Im Rahmen der Bestimmung der kürzesten Straßenverbindung nach § 9 Abs. 1 Satz 3 Nr. 4 Satz 4 EStG ist auch eine Fährverbindung einzubeziehen.
Besonderheiten einer Fährverbindung wie Wartezeiten, technische Schwierigkeiten oder Auswirkungen der Witterungsbedingungen auf den Fährbetrieb können dazu führen, dass eine andere Straßenverbindung als "offensichtlich verkehrsgünstiger" anzusehen ist als die kürzeste Straßenverbindung.
BFH Urteil vom 19.4.2012, VI R 53/11
Begründung:
Nach § 9 Abs. 1 Satz 3 Nr. 4 des Einkommensteuergesetzes (EStG) können Aufwendungen des Arbeitnehmers für Fahrten zwischen Wohnung und Arbeitsstätte bei den Einkünften aus nichtselbständiger Arbeit abgezogen werden. Zur Abgeltung dieser Aufwendungen ist nach § 9 Abs. 1 Satz 3 Nr. 4 Satz 2 EStG in der für das Streitjahr geltenden Fassung für jeden Arbeitstag, an dem der Arbeitnehmer die Arbeitsstätte aufsucht, eine Entfernungspauschale für jeden vollen Kilometer in Höhe von 0,30 EUR anzusetzen. Für die Bestimmung der Entfernung ist die kürzeste Straßenverbindung zwischen Wohnung und Arbeitsstätte maßgebend; eine andere als die kürzeste Straßenverbindung kann zugrunde gelegt werden, wenn diese offensichtlich verkehrsgünstiger ist und vom Arbeitnehmer regelmäßig für Wege zwischen Wohnung und Arbeitsstätte benutzt wird (§ 9 Abs. 1 Satz 3 Nr. 4 Satz 4 EStG).
Verkehrsgünstiger als die kürzeste Straßenverbindung kann eine andere Route dann sein, wenn eine Zeitersparnis erzielt wird. Konkrete zeitliche Vorgaben müssen insoweit nicht erfüllt sein. Insbesondere kann nicht in jedem Fall eine Zeitersparnis von 20 Minuten gefordert werden. Die Frage, ob eine Straßenverbindung als "offensichtlich verkehrsgünstiger" als die kürzeste Route angesehen werden kann, ist vielmehr nach den Umständen des Einzelfalls zu bestimmen. Da das Merkmal der Verkehrsgünstigkeit auch andere Umstände als eine Zeitersparnis beinhaltet, kann eine Straßenverbindung auch dann "offensichtlich verkehrsgünstiger" sein als die kürzeste Verbindung, wenn sich dies aus Besonderheiten einer im Rahmen der kürzesten Straßenverbindung zu nutzenden Fährverbindung wie langen Wartezeiten, häufig auftretenden technischen Schwierigkeiten oder Auswirkungen der Witterungsbedingungen auf den Fährbetrieb ergibt. Führen solche Umstände dazu, dass sich der Steuerpflichtige auf den Fährbetrieb im Rahmen der Planung von Arbeitszeiten und Terminen nicht hinreichend verlassen kann, so ist dies im Rahmen der Beurteilung der Verkehrsgünstigkeit einer Straßenverbindung zu berücksichtigen.

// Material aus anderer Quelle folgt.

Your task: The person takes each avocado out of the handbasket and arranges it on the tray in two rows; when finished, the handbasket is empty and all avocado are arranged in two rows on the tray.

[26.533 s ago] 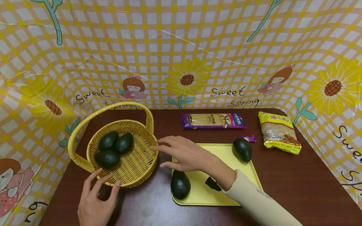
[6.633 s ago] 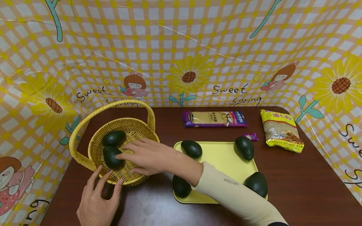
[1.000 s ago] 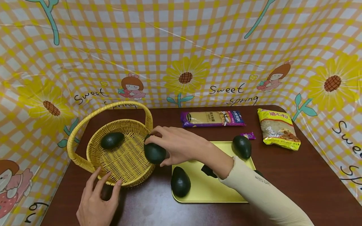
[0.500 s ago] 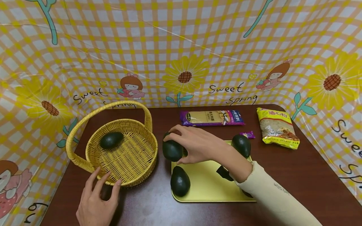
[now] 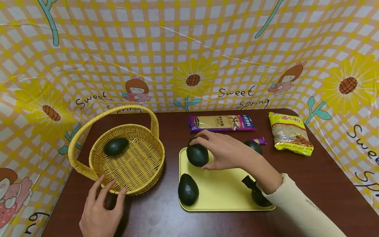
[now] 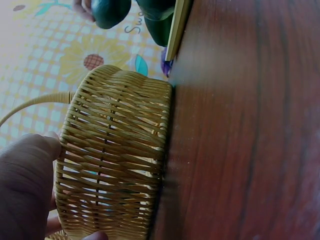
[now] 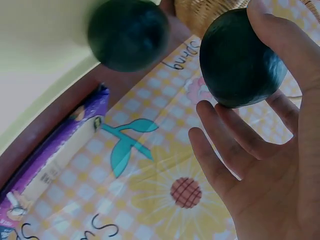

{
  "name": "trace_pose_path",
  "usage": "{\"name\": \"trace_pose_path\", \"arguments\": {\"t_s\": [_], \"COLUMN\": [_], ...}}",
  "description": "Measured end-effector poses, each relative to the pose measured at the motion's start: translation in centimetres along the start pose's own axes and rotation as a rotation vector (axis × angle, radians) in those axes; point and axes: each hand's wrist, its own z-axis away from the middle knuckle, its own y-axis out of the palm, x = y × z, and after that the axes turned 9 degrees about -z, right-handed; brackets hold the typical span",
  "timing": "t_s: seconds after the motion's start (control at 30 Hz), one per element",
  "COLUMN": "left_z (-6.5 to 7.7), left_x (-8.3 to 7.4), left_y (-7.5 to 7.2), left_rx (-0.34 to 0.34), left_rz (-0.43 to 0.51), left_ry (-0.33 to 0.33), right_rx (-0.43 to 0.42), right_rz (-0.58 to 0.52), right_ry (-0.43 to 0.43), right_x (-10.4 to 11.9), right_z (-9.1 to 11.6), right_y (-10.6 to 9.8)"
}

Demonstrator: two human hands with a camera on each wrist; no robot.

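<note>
My right hand [image 5: 226, 148] holds a dark green avocado [image 5: 197, 155] over the back left corner of the yellow tray [image 5: 219, 197]; thumb and fingertips grip it in the right wrist view too. On the tray, one avocado [image 5: 188, 190] lies at the front left and another [image 5: 260, 198] at the front right, partly behind the wrist. A further avocado [image 5: 253, 146] at the back right is half hidden by the forearm. The left hand [image 5: 102, 210] rests its spread fingertips on the near rim of the yellow wicker basket [image 5: 157, 171]. Inside the basket lies one avocado [image 5: 116, 146].
Behind the tray lies a purple pack of pasta [image 5: 222, 123]. A small purple packet [image 5: 259, 141] sits by the tray's back right corner. Further right is a yellow bag of macaroni [image 5: 291, 133]. The basket's tall handle [image 5: 115, 110] arches over it. Checked cloth surrounds the dark table [image 5: 319, 197].
My right hand has carried the avocado rightward from the basket's right rim to above the tray's back left corner. The left hand stays at the basket rim.
</note>
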Motion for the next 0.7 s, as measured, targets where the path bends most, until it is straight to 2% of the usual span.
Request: {"name": "trace_pose_path", "arguments": {"t_s": [0.7], "left_z": [0.0], "left_x": [-0.2], "left_y": [0.0], "left_rx": [-0.008], "left_rz": [0.008], "left_ry": [0.007], "right_rx": [-0.054], "right_rz": [0.004], "right_ry": [0.079], "right_x": [-2.9], "right_z": [3.8], "right_y": [0.1]}}
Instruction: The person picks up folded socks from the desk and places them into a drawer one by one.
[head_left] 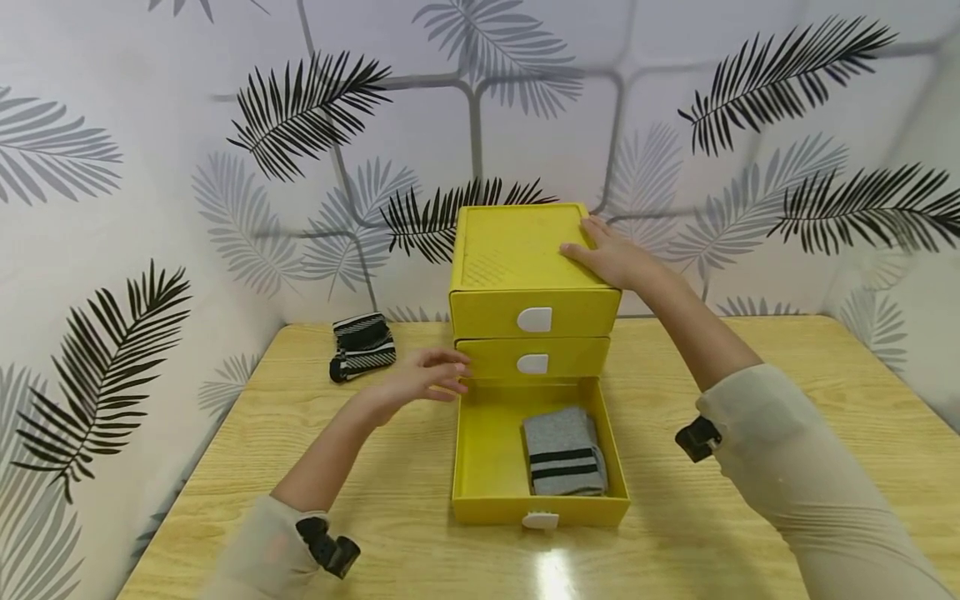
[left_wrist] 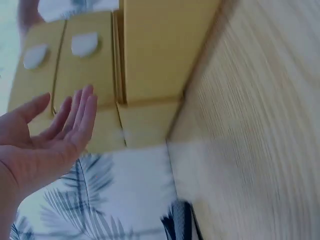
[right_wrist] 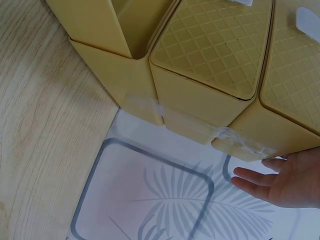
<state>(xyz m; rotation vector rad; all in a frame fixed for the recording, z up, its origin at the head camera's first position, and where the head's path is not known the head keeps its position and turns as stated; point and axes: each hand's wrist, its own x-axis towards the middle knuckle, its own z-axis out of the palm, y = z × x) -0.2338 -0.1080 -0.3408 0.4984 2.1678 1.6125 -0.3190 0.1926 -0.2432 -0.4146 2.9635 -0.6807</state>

Erweist sich eine vom Steuerpflichtigen für Fahrten zwischen Wohnung und Arbeitsstätte genutzte Straßenverbindung nicht als "offensichtlich verkehrsgünstiger" als die kürzeste Verbindung, so können Kosten für die Fähre nicht als Werbungskosten angesetzt werden, wenn der Steuerpflichtige die Fährverbindung tatsächlich nicht genutzt hat. Die unterschiedliche Behandlung eines Steuerpflichtigen, der die vom Gesetzgeber zum Abzug zugelassenen Aufwendungen für die kürzeste Straßenverbindung einschließlich tatsächlich angefallener Fährkosten geltend macht, gegenüber einem Steuerpflichtigen, der eine andere nicht "offensichtlich verkehrsgünstigere" Verbindung gewählt hat, folgt unmittelbar aus der gesetzlichen Regelung, die der Berechnung der als Werbungskosten abziehbaren Aufwendungen die kürzeste Verbindung zugrunde legt.